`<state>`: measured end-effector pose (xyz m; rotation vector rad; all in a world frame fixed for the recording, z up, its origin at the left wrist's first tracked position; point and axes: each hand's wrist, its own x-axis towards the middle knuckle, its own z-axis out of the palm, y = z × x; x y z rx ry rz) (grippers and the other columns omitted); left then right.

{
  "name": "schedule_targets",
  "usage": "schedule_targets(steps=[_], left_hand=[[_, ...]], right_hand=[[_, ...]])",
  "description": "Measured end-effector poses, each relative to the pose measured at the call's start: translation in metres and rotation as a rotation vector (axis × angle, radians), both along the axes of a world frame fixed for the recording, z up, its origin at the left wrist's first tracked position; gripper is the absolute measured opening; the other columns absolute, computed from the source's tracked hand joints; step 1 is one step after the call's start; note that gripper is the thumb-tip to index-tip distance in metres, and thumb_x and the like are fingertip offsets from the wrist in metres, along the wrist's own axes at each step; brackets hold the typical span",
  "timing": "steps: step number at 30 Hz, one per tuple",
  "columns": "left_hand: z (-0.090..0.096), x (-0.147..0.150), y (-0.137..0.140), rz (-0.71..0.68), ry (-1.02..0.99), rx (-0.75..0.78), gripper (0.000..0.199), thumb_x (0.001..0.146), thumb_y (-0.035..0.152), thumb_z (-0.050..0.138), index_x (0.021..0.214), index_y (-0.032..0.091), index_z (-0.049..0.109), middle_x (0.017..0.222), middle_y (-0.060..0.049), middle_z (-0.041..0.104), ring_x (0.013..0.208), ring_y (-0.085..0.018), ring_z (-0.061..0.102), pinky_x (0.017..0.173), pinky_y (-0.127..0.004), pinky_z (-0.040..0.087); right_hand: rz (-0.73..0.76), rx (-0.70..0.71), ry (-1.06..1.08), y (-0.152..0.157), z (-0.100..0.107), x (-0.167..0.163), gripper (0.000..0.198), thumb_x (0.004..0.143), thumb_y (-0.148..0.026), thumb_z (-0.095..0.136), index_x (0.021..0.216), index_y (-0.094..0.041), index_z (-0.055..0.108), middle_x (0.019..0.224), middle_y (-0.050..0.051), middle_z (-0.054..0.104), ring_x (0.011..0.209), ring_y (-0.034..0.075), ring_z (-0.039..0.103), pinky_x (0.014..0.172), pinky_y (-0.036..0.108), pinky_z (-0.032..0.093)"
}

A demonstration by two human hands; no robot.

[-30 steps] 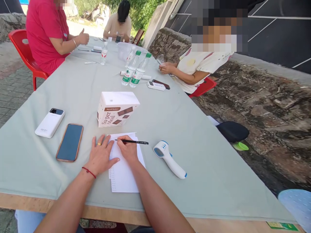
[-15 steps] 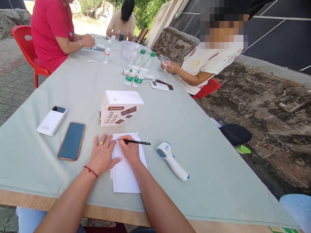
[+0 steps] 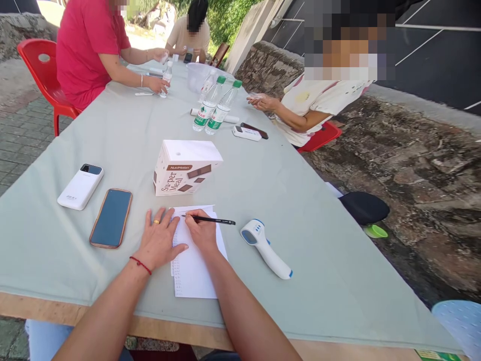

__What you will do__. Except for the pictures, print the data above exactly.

__Problem solution__.
`<state>`: measured end-effector pose (xyz m; rotation vector rad; all in a world frame fixed for the recording, z up, its origin at the left wrist's first tracked position; point and axes: each hand's wrist, its own x-axis towards the middle knuckle, its own z-axis out of the palm, y = z × x; x y z rx ry rz) (grippers and the other columns omitted); left then right.

{
  "name": "schedule_targets",
  "usage": "schedule_targets(steps=[_], left_hand=[[_, ...]], right_hand=[[_, ...]])",
  "description": "Measured end-effector poses, each relative to the pose measured at the call's start: translation in metres and rotation as a rotation vector (axis × angle, radians), both along the axes of a world frame fixed for the recording, z up, its origin at the left wrist's first tracked position; gripper is the absolute measured opening; the other columns absolute, computed from the source's tracked hand joints; step 1 is one step after the call's start; note that gripper is the thumb-tip to index-tip distance in metres, and thumb_x and the like are fingertip offsets from the wrist in metres, along the wrist's own axes at each step; brackets hold the typical span",
  "timing": "steps: step number at 30 Hz, one per tuple",
  "columns": "left_hand: z (-0.090..0.096), x (-0.147..0.150), y (-0.137..0.140), rz (-0.71..0.68), ry (-1.02..0.99), rx (-0.75..0.78), gripper (0.000..0.199), thumb_x (0.001..0.146), thumb_y (-0.035..0.152), thumb_z (-0.050..0.138), index_x (0.021..0.214), index_y (-0.032..0.091), index_z (-0.049..0.109), middle_x (0.017..0.222), middle_y (-0.060..0.049), middle_z (-0.041..0.104), ring_x (0.013..0.208), ring_y (-0.085..0.018), ring_z (-0.061..0.102), pinky_x (0.017..0.173), pinky_y (-0.127..0.004), pinky_z (-0.040..0.087); right_hand: rz (-0.73..0.76), rx (-0.70..0.71), ry (-1.06..1.08), y (-0.152..0.157), z (-0.100..0.107), x (-0.167..0.163), gripper (0.000..0.198), thumb_x (0.004..0.143), thumb_y (-0.148..0.026), thumb_z (-0.095..0.136), index_x (0.021..0.216), index_y (-0.094..0.041), index_z (-0.055..0.108), middle_x (0.019..0.224), middle_y (-0.050..0.051), middle_z (-0.054..0.104), ring_x (0.011..0.209), ring_y (-0.034..0.075), ring_z (-0.039..0.103), pinky_x (0.014..0.172), pinky_y (-0.036..0.108), pinky_z (-0.032..0.093)"
}

A demonstration by two human hands; no robot.

[-30 steps] 
[-15 steps] 
[+0 steps] 

This answer requires nothing more.